[Opening Data records section]
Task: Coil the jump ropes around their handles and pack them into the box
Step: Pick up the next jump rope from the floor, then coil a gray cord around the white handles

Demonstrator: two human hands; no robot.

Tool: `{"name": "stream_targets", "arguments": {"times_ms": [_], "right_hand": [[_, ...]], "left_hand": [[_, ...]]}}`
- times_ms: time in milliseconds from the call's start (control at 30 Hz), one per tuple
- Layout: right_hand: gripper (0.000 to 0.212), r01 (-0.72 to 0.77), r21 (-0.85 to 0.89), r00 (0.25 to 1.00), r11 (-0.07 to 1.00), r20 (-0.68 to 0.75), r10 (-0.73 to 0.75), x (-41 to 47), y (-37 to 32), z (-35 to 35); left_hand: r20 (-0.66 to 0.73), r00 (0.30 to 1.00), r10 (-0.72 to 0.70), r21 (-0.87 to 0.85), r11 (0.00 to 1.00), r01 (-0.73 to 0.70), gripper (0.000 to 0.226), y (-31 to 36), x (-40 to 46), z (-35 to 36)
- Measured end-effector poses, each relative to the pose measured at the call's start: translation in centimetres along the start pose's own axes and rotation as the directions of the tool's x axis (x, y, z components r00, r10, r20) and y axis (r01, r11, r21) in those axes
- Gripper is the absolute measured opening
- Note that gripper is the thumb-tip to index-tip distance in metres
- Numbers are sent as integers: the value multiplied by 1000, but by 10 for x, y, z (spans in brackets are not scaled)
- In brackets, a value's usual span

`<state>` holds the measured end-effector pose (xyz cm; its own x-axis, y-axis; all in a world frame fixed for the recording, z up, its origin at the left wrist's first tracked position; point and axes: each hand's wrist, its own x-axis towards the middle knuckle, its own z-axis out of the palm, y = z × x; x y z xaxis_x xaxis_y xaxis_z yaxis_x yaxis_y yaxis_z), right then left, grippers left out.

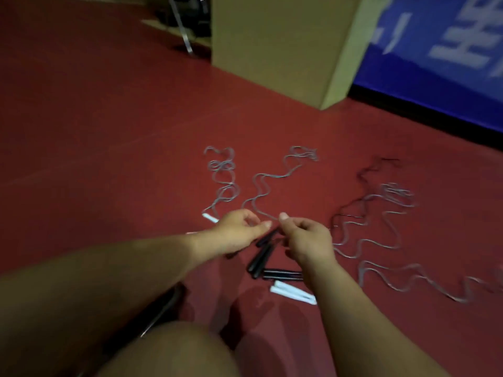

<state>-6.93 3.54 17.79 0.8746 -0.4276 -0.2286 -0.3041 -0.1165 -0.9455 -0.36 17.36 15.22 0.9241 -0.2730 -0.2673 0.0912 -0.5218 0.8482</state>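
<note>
Several jump ropes lie uncoiled on the red floor (109, 131). Their clear cords (261, 183) and one dark cord (351, 210) snake away from me. Black handles (261, 258) and a pair of white handles (292, 293) lie below my hands, and another white handle (210, 218) lies to the left. My left hand (236, 232) has its fingers curled and seems to pinch a thin clear cord. My right hand (306, 239) is curled round the top of a black handle (268, 237). The frame is blurred. The cardboard box (283, 44) stands beyond the ropes.
A blue banner (441, 58) with white lettering runs along the right wall. A metal stand (182, 28) and dark gear sit at the back left of the box. My knee (174, 352) and a dark chair frame (163, 311) fill the bottom.
</note>
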Motion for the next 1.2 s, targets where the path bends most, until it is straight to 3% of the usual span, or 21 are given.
{"name": "stream_targets", "arguments": {"times_ms": [100,167,300,433,600,700,833,1000,1133,1200], "right_hand": [[35,58,-1,990,998,-131,-57,-7,-13,-50],[32,83,-124,976,989,-188,-106,-10,-12,-90],[38,-107,-403,964,909,-267,-5,-13,16,-171],[45,-367,-518,909,773,-378,178,-12,65,-233],[52,-430,-486,902,761,-203,380,26,144,-205],[56,-398,-454,907,797,-65,416,52,171,-174],[52,-403,-426,911,810,-102,399,96,210,-151],[46,-430,-553,892,714,-135,432,112,269,-137],[24,-460,-572,873,680,-151,464,88,304,-138],[24,-483,-552,862,680,-162,480,80,309,-147]], "left_hand": [[324,945,39,343,926,-155,35,58,6,20],[382,922,66,420,876,-237,39,95,15,41],[341,920,192,394,859,-326,39,120,36,93],[441,885,151,262,921,-287,43,88,46,146],[402,915,47,586,754,-296,34,19,71,162],[402,915,-6,621,736,-268,32,-22,82,185],[447,894,33,569,760,-313,55,-89,78,247],[500,831,242,658,517,-547,43,-138,81,276],[518,827,217,716,420,-559,28,-134,96,278],[553,815,172,719,396,-571,30,-128,99,279]]}}
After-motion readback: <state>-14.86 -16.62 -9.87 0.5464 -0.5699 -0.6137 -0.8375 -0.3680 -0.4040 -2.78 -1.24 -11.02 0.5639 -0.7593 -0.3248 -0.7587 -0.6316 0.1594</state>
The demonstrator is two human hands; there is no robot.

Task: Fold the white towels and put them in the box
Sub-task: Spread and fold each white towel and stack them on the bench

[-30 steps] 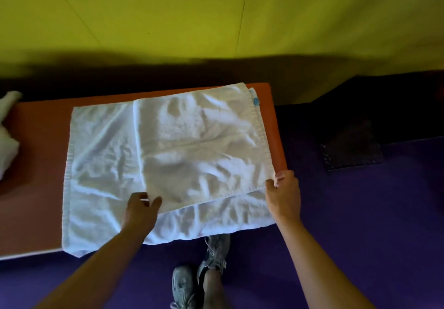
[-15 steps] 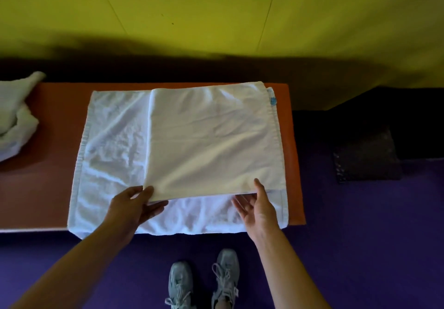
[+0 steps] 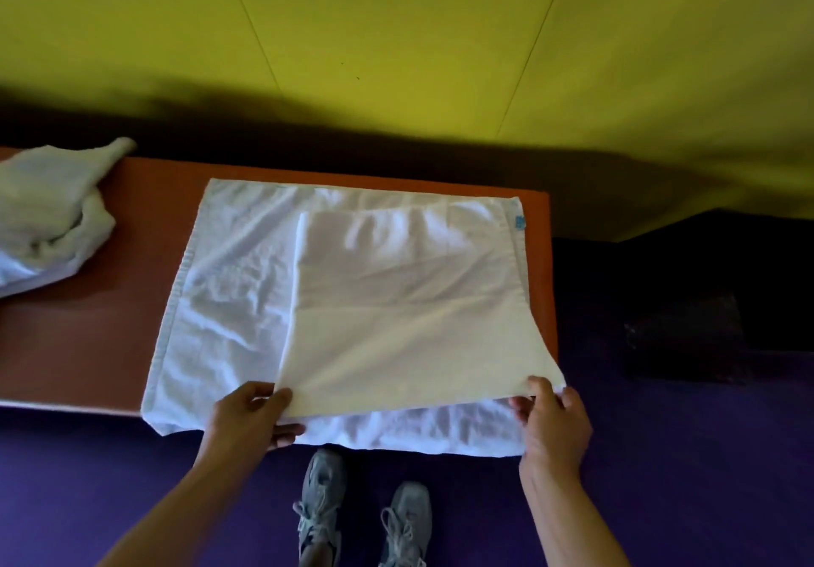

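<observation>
At the upper left of the frame I see a crumpled white towel [image 3: 48, 214] on the orange bench [image 3: 101, 346]. Centre frame, the white towel being folded [image 3: 229, 302] lies spread on that bench, its folded-over flap [image 3: 409, 324] covering the right part. My left hand [image 3: 246, 416] pinches the flap's lower left corner, thumb on top. Below centre are grey sneakers [image 3: 365, 518] on purple floor [image 3: 687, 478]. My right hand [image 3: 555, 425] grips the flap's lower right corner, fingers curled around the edge
</observation>
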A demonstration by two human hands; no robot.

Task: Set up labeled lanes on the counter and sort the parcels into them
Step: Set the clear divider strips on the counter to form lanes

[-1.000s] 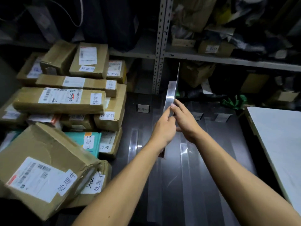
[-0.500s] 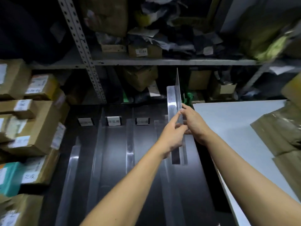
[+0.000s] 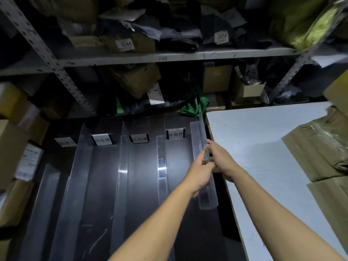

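1. Head view: a clear divider (image 3: 202, 147) is grasped by both hands at the right edge of the dark counter (image 3: 143, 185), just beside a white table (image 3: 263, 138).
2. The left hand (image 3: 198, 175) is pinched on it from the left; the right hand (image 3: 221, 159) is curled on it from the right.
3. Lane labels (image 3: 176, 134) are stood at the counter's far end.
4. Brown parcels (image 3: 13, 147) are stacked at left.

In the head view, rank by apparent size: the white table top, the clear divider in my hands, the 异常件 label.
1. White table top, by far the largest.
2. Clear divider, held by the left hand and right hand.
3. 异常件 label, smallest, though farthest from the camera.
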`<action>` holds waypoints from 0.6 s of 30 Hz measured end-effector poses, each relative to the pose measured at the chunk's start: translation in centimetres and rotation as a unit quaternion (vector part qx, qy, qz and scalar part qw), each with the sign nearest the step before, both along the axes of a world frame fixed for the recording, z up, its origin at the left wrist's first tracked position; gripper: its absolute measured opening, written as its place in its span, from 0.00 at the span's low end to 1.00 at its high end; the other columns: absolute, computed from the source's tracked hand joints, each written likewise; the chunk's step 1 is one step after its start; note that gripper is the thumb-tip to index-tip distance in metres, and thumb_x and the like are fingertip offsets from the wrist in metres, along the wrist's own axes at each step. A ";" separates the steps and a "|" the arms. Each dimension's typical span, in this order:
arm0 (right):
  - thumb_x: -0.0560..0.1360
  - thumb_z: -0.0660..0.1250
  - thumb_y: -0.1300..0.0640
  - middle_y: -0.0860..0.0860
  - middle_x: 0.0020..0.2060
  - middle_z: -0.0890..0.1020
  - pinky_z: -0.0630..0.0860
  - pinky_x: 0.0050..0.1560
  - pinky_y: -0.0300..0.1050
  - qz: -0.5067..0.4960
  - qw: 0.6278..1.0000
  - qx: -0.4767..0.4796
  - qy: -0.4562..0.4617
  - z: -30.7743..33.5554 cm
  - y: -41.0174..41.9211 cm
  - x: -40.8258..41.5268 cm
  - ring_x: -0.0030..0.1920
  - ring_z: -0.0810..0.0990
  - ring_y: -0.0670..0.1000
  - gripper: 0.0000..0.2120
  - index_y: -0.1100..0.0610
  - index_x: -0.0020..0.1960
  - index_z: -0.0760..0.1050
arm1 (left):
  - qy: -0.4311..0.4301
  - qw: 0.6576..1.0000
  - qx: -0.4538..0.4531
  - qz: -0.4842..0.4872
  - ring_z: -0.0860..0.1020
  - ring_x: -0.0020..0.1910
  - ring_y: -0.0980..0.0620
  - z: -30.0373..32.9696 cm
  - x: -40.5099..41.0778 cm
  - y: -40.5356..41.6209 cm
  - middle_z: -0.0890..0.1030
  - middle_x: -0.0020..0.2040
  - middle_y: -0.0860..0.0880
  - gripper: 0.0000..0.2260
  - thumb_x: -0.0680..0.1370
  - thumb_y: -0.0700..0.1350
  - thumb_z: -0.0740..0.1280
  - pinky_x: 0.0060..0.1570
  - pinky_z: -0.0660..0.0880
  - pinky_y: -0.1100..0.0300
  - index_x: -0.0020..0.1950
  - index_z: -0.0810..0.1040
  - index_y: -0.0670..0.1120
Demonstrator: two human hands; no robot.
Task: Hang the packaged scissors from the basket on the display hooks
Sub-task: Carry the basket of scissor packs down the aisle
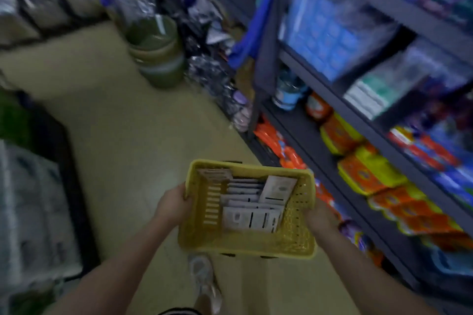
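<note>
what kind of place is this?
Most likely a shop aisle. Dark metal shelving on the right holds rows of packaged goods, stacked green buckets stand on the floor, and both hands carry a yellow basket of packets.

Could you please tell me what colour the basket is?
Yellow; the basket shows plainly in the head view.

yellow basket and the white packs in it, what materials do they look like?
Yellow basket: looks like moulded plastic, matte, going by the regular punched holes and slots in its walls and the thick rolled rim. White packs: probably printed card, perhaps with clear film; flat, stiff-edged, stacked on edge. Blur hides any gloss. The left hand and right hand grip the rim.
</note>
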State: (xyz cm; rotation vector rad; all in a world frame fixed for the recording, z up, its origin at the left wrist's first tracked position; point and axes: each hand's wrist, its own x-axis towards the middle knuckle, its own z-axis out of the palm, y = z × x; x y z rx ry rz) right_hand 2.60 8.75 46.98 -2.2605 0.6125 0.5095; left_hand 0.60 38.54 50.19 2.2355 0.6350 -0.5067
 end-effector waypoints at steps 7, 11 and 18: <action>0.74 0.61 0.61 0.58 0.41 0.83 0.77 0.46 0.50 0.113 0.993 0.018 -0.027 2.9 16.7 16.2 0.45 0.81 0.60 0.09 0.62 0.45 0.80 | -0.019 0.988 -0.077 0.134 0.81 0.46 0.46 1.8 8.1 16.5 0.82 0.47 0.46 0.09 0.75 0.39 0.61 0.49 0.80 0.46 0.52 0.75 0.50; 0.73 0.61 0.63 0.59 0.42 0.82 0.78 0.46 0.52 0.164 0.986 0.024 -0.032 2.5 24.2 26.3 0.45 0.80 0.61 0.08 0.61 0.45 0.78 | -0.033 0.976 -0.094 0.196 0.81 0.48 0.46 1.5 14.6 22.8 0.81 0.50 0.45 0.11 0.77 0.40 0.62 0.49 0.79 0.49 0.58 0.75 0.46; 0.73 0.60 0.65 0.59 0.38 0.83 0.78 0.41 0.49 0.195 0.979 0.058 0.002 3.8 37.2 45.7 0.42 0.81 0.60 0.09 0.60 0.39 0.78 | -0.048 0.955 -0.103 0.272 0.79 0.49 0.46 3.0 29.8 33.0 0.80 0.49 0.45 0.11 0.76 0.39 0.62 0.50 0.77 0.50 0.58 0.75 0.44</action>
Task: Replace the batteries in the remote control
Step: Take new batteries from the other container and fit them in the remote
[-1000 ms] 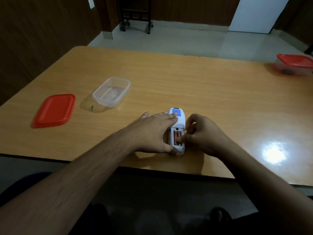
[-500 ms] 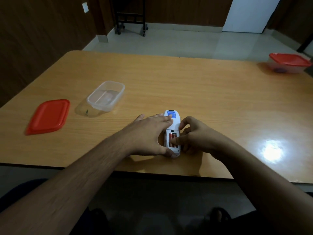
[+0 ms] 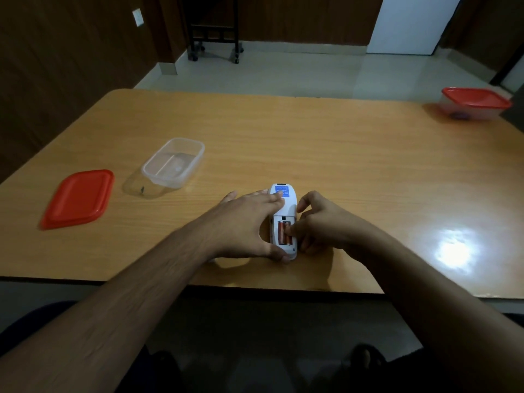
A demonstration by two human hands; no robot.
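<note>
The remote control (image 3: pixel 284 211) lies face down near the front edge of the wooden table (image 3: pixel 340 154), its white back up and its battery compartment uncovered. The left hand (image 3: pixel 243 225) is spread wide over the remote's left side, fingers reaching up to the blue label and the thumb hooked around the near end, pinning the remote flat against the table. The right hand (image 3: pixel 317 225) is curled in from the other side, with 1 fingertip pressed onto the batteries (image 3: pixel 284 233); it grips nothing that can be seen, only pushes or pries.

2 copper-coloured batteries sit side by side in the compartment, and both look nearly seated. Whether they are the old pair about to come out or the fresh pair being pushed home cannot be told from this view (no spare batteries show anywhere on the table). The compartment cover is not visible either; it may be hidden under a hand.

To the left, well apart from the remote, stand an open clear plastic box (image 3: pixel 173 163) and, beside it, its red lid (image 3: pixel 78 198) lying flat. The box looks empty apart from a small speck near its base. A second box with a red lid (image 3: pixel 476 104) sits closed at the far right corner.

So the cover is off and the batteries are being worked. At the least, closing the compartment is still left.
</note>
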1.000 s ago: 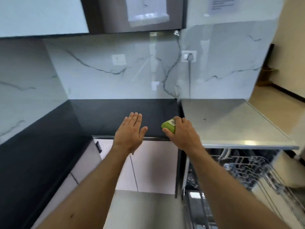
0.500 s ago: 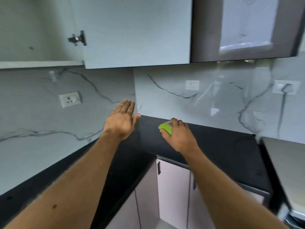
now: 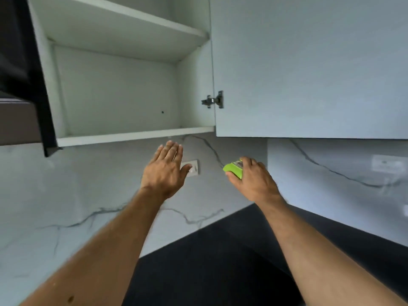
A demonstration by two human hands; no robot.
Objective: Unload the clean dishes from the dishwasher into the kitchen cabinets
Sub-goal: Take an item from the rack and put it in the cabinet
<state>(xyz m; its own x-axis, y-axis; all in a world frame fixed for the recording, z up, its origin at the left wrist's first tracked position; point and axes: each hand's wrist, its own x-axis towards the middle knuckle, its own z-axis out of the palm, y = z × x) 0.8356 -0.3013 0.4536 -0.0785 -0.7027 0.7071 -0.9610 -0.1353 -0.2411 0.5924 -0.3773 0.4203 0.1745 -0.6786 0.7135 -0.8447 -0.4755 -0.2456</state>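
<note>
I see a white marble-veined backsplash (image 3: 66,195) meeting in a corner above a black countertop (image 3: 209,261). A wall socket (image 3: 194,166) sits on it. Soft, even light falls across the pale surfaces.

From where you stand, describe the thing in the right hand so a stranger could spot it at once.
Start at the open wall cabinet and drop below its bottom shelf to the marble backsplash. There the right hand grips a small lime-green object. It is the only brightly coloured thing among white, grey and black surfaces.
</note>
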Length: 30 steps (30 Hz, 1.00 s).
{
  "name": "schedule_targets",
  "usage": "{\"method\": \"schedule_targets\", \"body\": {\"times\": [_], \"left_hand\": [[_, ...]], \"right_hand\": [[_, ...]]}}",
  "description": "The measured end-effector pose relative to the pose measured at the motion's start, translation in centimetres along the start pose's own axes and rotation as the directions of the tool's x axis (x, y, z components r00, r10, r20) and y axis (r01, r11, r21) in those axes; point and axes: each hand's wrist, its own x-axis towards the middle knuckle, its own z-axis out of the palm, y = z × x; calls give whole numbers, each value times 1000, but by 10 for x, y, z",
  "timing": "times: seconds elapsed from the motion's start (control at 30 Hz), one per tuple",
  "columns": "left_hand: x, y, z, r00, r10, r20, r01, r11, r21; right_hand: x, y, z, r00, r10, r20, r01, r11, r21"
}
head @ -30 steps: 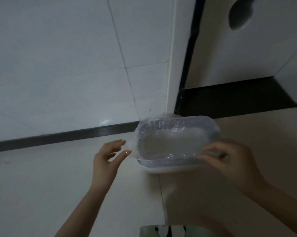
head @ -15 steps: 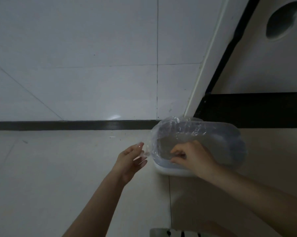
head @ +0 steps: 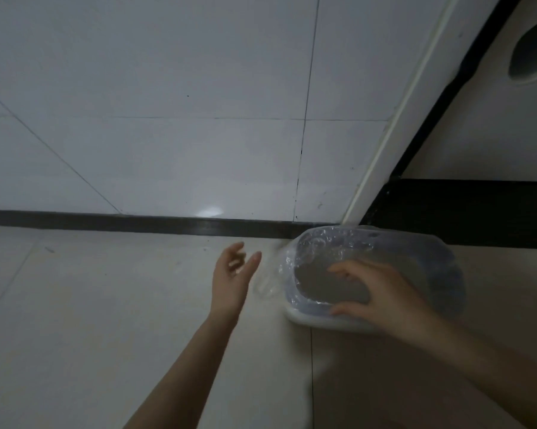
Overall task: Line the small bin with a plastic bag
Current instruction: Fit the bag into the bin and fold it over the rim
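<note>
floor (head: 106,305): pale tiles, dark strip along the wall
bin (head: 329,320): at 3 o'clock, bag (head: 316,246) draped over rim
left hand (head: 233,274): open, empty, beside bag
right hand (head: 381,292): spread over the bin's near rim

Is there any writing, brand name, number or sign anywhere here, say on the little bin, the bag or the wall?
None can be read.
The small bin: plain white, no label visible.
The plastic bag: clear, no print visible.
The wall tiles and floor: bare, only grout lines and small specks.
</note>
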Motion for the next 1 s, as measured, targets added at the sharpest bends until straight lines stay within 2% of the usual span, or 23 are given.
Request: {"method": "schedule_targets", "body": {"times": [0.03,0.07,0.1,0.17,0.2,0.23,0.27,0.33,0.53,0.67,0.77,0.9,1.0], "left_hand": [[1,10,-5,982,163,95,-170,983,69],[0,22,-6,929,276,248,-313,942,124],[-1,32,-3,841,343,419,-444,879,173],[0,47,13,621,373,690,-699,662,271],[1,52,23,540,335,772,-786,529,321],[3,55,32,502,274,820,-830,419,369],[7,56,40,501,208,840,-840,351,414],[16,54,49,529,98,843,-818,322,476],[31,48,55,548,-26,836,-749,431,504],[27,40,61,567,-18,823,-739,431,518],[20,39,63,570,8,822,-757,395,521],[13,49,56,603,41,796,-767,302,566],[7,62,61,604,54,795,-781,243,576]], "right_hand": [[0,4,-9,998,-33,-55,34,999,15],[1,9,-18,996,-54,-75,55,998,5],[3,15,-25,997,-66,-50,65,997,-29],[8,26,-37,995,-65,76,78,981,-176],[11,33,-40,988,-46,144,84,959,-272],[13,41,-43,980,-13,200,84,932,-352],[14,47,-45,971,24,237,76,912,-404],[16,57,-48,961,67,268,58,899,-434],[19,66,-55,924,147,353,34,888,-458],[19,65,-59,913,183,365,48,840,-541],[15,66,-60,922,162,350,31,873,-486],[-4,89,-89,946,201,255,-107,935,-339],[-24,112,-108,902,317,293,-215,918,-333]]}}
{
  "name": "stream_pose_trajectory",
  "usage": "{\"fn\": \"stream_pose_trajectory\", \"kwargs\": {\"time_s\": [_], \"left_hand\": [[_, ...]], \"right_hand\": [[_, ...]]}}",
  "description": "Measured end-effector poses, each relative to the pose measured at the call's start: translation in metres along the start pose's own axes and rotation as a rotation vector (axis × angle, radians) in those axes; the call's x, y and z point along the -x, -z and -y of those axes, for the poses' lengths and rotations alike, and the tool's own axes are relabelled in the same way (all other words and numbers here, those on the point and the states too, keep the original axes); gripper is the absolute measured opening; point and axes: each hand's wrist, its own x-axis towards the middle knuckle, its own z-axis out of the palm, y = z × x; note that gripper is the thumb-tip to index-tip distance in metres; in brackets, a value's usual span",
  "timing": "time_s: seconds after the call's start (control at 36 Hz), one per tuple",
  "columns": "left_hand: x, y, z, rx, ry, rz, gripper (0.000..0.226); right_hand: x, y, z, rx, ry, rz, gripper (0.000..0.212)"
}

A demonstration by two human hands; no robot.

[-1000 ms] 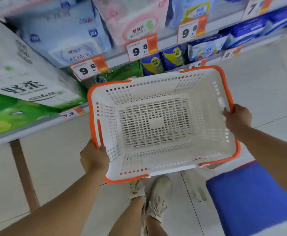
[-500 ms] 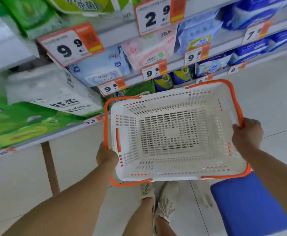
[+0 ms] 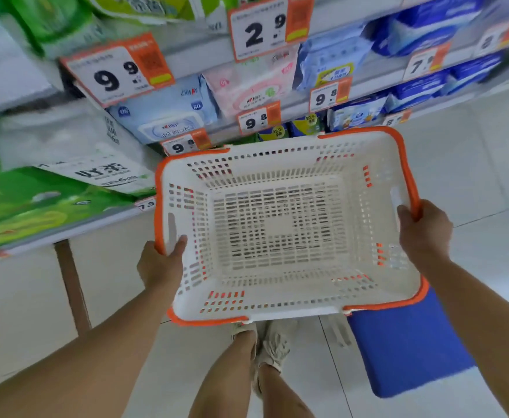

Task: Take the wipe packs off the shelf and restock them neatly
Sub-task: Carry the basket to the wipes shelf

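I hold an empty white plastic basket (image 3: pixel 280 164) with an orange rim in front of me, level above the floor. My left hand (image 3: pixel 161 265) grips its left rim, thumb hooked inside. My right hand (image 3: pixel 423 229) grips the right rim by the handle slot. Beyond the basket's far edge the shelves carry wipe packs: a pale blue pack (image 3: pixel 162 111), a pink pack (image 3: pixel 253 82) and a blue pack (image 3: pixel 330 63) with a yellow label. Orange-and-white price tags hang along the shelf edges.
Green and white tissue bundles (image 3: pixel 36 203) fill the shelf at the left, on a brown shelf leg (image 3: pixel 72 285). Darker blue packs (image 3: pixel 419 89) line the shelves at the right. A blue box (image 3: pixel 410 351) stands on the white tiled floor under the basket's near right corner, beside my feet.
My view has tilted upward, bringing higher shelves and the 2.9 and 9.9 tags into sight. The basket has risen slightly toward the shelves; both hands keep the same grip.
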Motion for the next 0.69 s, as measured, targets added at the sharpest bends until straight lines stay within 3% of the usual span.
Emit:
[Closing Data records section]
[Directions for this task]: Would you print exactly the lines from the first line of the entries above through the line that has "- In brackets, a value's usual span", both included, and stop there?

[Your response]:
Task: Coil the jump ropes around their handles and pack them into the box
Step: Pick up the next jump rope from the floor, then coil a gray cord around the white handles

Demonstrator: two human hands; no robot.

Tool: `{"name": "stream_targets", "arguments": {"times_ms": [_], "right_hand": [[_, ...]], "left_hand": [[_, ...]]}}`
- times_ms: time in milliseconds from the call's start (control at 30 Hz), one per tuple
- Layout: right_hand: gripper (0.000 to 0.212), r01 (-0.72 to 0.77), r21 (-0.85 to 0.89), r00 (0.25 to 1.00), r11 (-0.07 to 1.00), r20 (-0.68 to 0.75), r10 (-0.73 to 0.75), x (-41 to 47), y (-37 to 32), z (-35 to 35); left_hand: r20 (-0.66 to 0.73), r00 (0.30 to 1.00), r10 (-0.72 to 0.70), r21 (-0.87 to 0.85), r11 (0.00 to 1.00), r01 (-0.73 to 0.70), gripper (0.000 to 0.226), y (-31 to 36), x (-40 to 46), z (-35 to 36)
- Measured end-effector poses, each relative to the pose measured at the call's start: translation in centimetres along the start pose's own axes and rotation as the directions of the tool's x axis (x, y, z components r00, r10, r20) and y axis (r01, r11, r21) in those axes
- Gripper is the absolute measured opening
- Note that gripper is the thumb-tip to index-tip distance in metres
- Numbers are sent as integers: the value multiplied by 1000, but by 10 for x, y, z (spans in brackets are not scaled)
- In brackets, a value's usual span

Nothing else goes in the answer.